How To Be An Agnostic

I recall Zadie Smith writing about the joy of good readers, as opposed to good writers, I think in this piece. I understood the joy of a sympathetic reader reviewer, in this review by Timothy McDermott in the current TLS of How To Be An Agnostic. It seemed, under his eye, the book achieved all it might ever manage to do. It’s brief, so forgive me if I cite it in full.

‘How to’ presumes ‘why’. A course in how to survive in the wilderness presumes people want to survive there (the why) and offers them skills and techniques to do so. Mark Vernon asks ‘how to be an agnostic’, when neither the ‘why’ nor the techniques on offer are so clear-cut.

Vernon first recommends agnosticism as a desirable human virtue, appealing to Socrates’ passionate spiritual quest to know oneself humanely and modestly, resisting the twin pitfalls of scientific and religious certainty. Knowing must become a service to, rather than a mastery of, the things we know, marked by patience and sensitivity, fragility and vulnerability.

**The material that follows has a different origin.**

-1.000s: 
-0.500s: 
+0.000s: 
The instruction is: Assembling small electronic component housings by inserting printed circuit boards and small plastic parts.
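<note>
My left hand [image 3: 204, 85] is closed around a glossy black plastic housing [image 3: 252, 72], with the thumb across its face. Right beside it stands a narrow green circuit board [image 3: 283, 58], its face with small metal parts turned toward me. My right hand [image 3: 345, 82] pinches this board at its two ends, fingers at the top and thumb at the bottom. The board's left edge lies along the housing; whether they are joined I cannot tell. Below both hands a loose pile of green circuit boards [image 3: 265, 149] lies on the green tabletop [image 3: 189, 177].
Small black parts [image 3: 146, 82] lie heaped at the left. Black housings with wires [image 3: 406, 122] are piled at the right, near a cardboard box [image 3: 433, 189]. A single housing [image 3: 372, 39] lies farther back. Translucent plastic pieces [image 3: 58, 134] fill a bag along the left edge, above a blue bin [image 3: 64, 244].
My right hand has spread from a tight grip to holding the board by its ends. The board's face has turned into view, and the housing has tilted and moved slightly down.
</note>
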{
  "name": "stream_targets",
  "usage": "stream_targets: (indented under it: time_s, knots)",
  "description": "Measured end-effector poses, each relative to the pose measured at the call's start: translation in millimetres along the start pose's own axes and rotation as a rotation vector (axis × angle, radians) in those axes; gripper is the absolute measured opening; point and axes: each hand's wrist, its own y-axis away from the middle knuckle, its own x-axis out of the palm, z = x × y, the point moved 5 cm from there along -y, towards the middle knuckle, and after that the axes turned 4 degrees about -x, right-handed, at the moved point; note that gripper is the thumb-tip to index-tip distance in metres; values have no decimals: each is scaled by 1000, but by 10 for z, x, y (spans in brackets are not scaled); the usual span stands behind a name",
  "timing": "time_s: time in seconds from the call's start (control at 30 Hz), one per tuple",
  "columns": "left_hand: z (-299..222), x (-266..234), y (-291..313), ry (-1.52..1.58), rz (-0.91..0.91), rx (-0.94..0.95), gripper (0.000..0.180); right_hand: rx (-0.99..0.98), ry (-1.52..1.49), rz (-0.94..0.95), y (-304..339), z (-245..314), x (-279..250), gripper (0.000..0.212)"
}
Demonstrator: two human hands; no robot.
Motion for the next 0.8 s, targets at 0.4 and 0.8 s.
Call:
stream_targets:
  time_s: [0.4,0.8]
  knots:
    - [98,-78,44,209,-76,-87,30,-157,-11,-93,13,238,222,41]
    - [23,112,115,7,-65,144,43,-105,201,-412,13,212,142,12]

Vernon’s book is a plea for such virtues rather than a manual of techniques, though he mentions in passing Socratic questioning and the mindfulness techniques of the Buddha.

Indeed the book is gently autobiographical, though not so much a chronicle of events – Vernon has been successively an Anglican priest, then a declared atheist, then someone disillusioned by both religion and irreligion – as the record of a path taken by a mind, a voyage around ‘God’, for want of a better name.

There are brilliantly perceptive and sympathetic chapters on ‘How Science Does God’ and ‘Science on Ethics’, examining the positions taken by scientists (mainly cosmologists) since Newton and in our own day – figures including Steven Weinberg, Martin Rees, Eugene Wigner, Roger Penrose, Paul Davies, John Polkinghorne, Thomas Kuhn and Karl Popper. And two later chapters explore the agnosticism of Christian theologians, in particular Aquinas, Nicholas of Cusa and Pascal. The path Vernon traversed has led him to his present passionate commitment to a ‘learned ignorance’, respecting the limits of human knowing, and convinced that God lies beyond those limits, beyond the certainties of either religion or atheism.

I think the path will lead onwards. Are there not also limits to human not-knowing? Aristotle says that the mark of an educated man is to require in every field as much certainty as the nature of the matter allows. And Aquinas’s agnosticism is companion to a calm certainty: other philosophers, as Herbert McCabe puts it, know what they mean by God but doubt whether he exists, whereas Aquinas has no doubt that something we call ‘God’ exists, but doesn’t know what that is. And his ‘learned ignorance’ of what God is requires total clarity about what God is not.